Surging on Centrifugal Compressor: When Big Problems Start from Small Modifications
Introduction
Chronic issues with the Recycle Nitrogen Compressor and Booster Expander in the Air Separation Plant unit have been present since commissioning, triggered by installation modifications initially intended to provide expander speed information to the control room for operational purposes, but ultimately leading to long-term technical impacts.
It took nearly ten years—from when I started working in this industry in 2007 until the problem was finally resolved in 2017—to truly understand and solve this issue. During that time, and certainly before, various efforts were made, but most only addressed the symptoms—not the root cause. From my perspective, this article records a long journey—from initial suspicions, field experiments, to the resolution that finally restored the system to its original design logic. Please feel free to provide counterarguments if you feel there are inaccuracies.
The Beginning of the Problem
From the start, this problem seemed to be understood with a flawed premise: almost all attention was focused on the recycle nitrogen compressor, as if it was always the culprit. However, from the beginning, I suspected something was amiss—especially in the shutdown sequence between the recycle nitrogen compressor and booster expander.
DCS showed that the recycle nitrogen compressor tripped first, but I doubted the accuracy of this data. There was a hardwired interlock that allowed the recycle nitrogen compressor to trip upon request from the booster expander, while DCS—which processes hundreds of I/Os—could experience latency in recording the sequence of events, especially those occurring within milliseconds. This is because DCS performs a cyclic scan of I/Os sequentially, whereas trip signals can appear asynchronously, either ahead of or behind the scan cycle.

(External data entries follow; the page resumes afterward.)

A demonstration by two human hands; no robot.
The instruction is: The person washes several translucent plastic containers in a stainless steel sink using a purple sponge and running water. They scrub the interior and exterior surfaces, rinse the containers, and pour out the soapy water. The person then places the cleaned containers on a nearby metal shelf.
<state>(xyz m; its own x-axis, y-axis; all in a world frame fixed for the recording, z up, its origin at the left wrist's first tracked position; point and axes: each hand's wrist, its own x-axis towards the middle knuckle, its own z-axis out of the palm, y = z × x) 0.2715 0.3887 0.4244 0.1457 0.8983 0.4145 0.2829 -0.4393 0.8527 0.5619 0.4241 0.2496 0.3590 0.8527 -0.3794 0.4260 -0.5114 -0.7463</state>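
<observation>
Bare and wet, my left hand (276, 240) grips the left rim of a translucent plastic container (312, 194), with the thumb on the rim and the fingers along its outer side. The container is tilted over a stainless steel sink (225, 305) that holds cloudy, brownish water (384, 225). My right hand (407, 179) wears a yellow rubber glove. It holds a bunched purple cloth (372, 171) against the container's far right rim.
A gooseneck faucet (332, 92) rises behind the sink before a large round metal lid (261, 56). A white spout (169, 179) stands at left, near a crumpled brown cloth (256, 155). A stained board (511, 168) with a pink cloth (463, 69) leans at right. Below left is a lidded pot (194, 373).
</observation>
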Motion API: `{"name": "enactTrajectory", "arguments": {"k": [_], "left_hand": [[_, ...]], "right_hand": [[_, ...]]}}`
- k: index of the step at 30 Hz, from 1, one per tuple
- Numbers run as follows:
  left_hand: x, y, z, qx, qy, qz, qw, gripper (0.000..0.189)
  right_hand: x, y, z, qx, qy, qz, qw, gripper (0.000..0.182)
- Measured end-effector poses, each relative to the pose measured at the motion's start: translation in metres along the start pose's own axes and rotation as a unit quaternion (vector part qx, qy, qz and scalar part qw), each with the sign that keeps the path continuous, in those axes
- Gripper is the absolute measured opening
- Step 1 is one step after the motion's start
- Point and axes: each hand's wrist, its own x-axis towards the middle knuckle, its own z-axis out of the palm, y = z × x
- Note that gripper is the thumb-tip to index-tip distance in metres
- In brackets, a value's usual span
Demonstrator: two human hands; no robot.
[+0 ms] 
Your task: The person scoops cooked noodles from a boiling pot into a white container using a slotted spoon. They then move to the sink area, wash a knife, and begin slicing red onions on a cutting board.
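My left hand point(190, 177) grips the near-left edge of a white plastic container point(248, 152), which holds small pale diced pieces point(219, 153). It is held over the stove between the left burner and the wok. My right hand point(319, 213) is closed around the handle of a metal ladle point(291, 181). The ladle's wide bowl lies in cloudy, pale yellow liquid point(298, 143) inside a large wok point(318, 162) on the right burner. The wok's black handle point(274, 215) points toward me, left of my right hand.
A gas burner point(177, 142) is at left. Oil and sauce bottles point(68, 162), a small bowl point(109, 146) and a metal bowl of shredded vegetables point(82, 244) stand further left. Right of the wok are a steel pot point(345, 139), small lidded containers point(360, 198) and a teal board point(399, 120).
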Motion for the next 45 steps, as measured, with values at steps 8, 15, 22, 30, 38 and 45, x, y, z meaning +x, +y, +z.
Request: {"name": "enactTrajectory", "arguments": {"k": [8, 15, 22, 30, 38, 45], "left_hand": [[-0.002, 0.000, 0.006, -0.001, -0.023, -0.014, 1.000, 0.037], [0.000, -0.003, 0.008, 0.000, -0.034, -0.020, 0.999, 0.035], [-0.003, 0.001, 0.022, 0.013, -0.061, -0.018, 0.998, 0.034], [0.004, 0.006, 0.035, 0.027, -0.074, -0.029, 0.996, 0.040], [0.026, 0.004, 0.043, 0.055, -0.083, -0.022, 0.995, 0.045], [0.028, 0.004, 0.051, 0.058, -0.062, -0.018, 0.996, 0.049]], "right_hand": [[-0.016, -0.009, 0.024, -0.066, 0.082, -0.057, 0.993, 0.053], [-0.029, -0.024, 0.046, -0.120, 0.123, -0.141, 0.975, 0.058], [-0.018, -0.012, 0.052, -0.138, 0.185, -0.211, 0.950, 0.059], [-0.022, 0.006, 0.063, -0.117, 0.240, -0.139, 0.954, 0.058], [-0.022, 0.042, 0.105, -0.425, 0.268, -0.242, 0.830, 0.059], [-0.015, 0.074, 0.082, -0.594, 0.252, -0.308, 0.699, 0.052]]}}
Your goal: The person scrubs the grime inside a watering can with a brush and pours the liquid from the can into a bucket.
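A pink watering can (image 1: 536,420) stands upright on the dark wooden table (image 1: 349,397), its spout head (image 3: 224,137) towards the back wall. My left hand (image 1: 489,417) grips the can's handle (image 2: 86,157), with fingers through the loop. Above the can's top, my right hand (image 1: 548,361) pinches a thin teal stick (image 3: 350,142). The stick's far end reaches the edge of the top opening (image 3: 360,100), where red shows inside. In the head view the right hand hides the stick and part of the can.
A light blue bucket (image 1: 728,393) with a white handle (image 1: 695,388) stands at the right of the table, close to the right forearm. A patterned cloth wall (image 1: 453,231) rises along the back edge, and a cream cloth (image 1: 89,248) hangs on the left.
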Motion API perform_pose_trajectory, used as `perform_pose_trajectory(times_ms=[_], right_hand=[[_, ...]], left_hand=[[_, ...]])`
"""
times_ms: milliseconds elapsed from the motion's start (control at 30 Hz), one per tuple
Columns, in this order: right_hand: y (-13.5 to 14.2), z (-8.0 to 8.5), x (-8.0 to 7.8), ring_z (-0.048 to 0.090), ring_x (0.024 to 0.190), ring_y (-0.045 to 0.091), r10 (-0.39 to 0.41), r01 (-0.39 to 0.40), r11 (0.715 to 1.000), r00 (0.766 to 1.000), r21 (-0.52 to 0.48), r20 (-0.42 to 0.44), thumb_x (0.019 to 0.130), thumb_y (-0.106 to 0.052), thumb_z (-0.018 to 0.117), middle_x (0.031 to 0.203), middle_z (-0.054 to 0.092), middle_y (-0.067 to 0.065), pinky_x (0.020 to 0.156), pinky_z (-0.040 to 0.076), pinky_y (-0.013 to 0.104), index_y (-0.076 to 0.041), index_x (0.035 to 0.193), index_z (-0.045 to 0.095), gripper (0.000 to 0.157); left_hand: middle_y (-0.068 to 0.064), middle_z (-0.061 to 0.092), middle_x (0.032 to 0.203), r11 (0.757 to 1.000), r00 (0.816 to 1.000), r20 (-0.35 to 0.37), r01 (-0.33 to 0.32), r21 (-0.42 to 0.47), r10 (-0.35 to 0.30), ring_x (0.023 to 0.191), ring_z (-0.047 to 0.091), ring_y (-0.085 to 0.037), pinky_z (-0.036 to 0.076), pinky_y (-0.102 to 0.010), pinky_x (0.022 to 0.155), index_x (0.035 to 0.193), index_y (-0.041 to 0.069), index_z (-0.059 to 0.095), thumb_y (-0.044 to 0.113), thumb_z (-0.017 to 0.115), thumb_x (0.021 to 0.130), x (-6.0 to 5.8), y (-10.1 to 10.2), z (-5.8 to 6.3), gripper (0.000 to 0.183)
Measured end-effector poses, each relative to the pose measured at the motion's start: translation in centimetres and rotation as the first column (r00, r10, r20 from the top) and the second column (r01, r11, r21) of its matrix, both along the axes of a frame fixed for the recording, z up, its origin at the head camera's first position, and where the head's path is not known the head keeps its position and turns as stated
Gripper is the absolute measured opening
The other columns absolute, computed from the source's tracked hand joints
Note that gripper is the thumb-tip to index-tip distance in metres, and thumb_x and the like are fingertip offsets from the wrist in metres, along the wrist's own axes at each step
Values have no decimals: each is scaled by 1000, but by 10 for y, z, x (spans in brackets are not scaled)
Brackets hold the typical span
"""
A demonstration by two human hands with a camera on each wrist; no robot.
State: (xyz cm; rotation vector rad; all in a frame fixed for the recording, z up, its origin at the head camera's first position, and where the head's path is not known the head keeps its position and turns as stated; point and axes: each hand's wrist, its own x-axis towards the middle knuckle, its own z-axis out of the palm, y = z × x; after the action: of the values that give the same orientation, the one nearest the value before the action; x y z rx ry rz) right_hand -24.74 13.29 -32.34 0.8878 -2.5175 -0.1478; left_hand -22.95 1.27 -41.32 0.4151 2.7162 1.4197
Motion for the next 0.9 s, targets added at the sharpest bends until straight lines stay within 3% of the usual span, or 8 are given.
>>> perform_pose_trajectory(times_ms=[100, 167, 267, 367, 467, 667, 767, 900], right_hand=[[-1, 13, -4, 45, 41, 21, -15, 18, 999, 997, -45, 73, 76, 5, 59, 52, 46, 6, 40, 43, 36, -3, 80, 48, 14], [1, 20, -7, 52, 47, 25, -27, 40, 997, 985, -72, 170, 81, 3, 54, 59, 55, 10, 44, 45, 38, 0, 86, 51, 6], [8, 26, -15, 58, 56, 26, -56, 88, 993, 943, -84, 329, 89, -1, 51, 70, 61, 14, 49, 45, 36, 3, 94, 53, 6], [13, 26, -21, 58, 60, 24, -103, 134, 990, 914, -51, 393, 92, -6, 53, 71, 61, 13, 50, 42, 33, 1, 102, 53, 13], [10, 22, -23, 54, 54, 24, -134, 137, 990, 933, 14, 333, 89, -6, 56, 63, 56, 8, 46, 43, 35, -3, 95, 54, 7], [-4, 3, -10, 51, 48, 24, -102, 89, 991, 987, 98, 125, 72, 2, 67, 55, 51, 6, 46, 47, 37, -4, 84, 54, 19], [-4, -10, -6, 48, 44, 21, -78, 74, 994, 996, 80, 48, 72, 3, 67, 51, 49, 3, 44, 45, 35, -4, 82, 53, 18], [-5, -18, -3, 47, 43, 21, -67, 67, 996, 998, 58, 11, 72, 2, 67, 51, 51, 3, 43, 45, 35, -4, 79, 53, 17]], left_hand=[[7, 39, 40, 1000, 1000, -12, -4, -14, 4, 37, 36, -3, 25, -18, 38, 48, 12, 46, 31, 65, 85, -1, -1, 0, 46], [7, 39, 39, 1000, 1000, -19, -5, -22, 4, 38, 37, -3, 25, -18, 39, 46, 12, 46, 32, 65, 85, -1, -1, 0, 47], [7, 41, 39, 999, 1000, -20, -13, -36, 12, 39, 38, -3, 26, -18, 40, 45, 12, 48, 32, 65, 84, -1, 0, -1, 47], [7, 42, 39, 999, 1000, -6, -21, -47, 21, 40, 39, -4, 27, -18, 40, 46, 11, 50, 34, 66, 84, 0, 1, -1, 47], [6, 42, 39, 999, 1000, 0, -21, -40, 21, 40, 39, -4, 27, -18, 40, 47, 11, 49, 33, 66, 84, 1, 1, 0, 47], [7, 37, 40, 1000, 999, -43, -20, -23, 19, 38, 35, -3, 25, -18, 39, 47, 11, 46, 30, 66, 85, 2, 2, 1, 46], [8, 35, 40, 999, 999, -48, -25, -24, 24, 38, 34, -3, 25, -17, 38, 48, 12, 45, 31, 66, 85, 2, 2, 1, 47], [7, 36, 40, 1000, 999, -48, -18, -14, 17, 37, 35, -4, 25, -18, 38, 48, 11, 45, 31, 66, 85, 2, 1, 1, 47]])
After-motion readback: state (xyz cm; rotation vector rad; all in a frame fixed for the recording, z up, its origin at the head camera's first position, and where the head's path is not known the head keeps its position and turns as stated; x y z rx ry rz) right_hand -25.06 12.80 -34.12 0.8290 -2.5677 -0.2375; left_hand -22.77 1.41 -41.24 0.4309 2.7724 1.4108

To ensure the actual shutdown sequence, I assembled a Siemens S7 PLC as a high-speed event logger. High resolution was the only way to objectively prove who actually tripped first. The test results were consistent: 100% of events showed that the booster tripped first. This was caused by the sudden opening of the booster bypass, which triggered surging on the recycle nitrogen compressor, eventually causing the recycle nitrogen compressor to trip as well through interlock commands. Of course, not everyone immediately agreed with this conclusion—because understanding how DCS and PLC work requires deep technical expertise.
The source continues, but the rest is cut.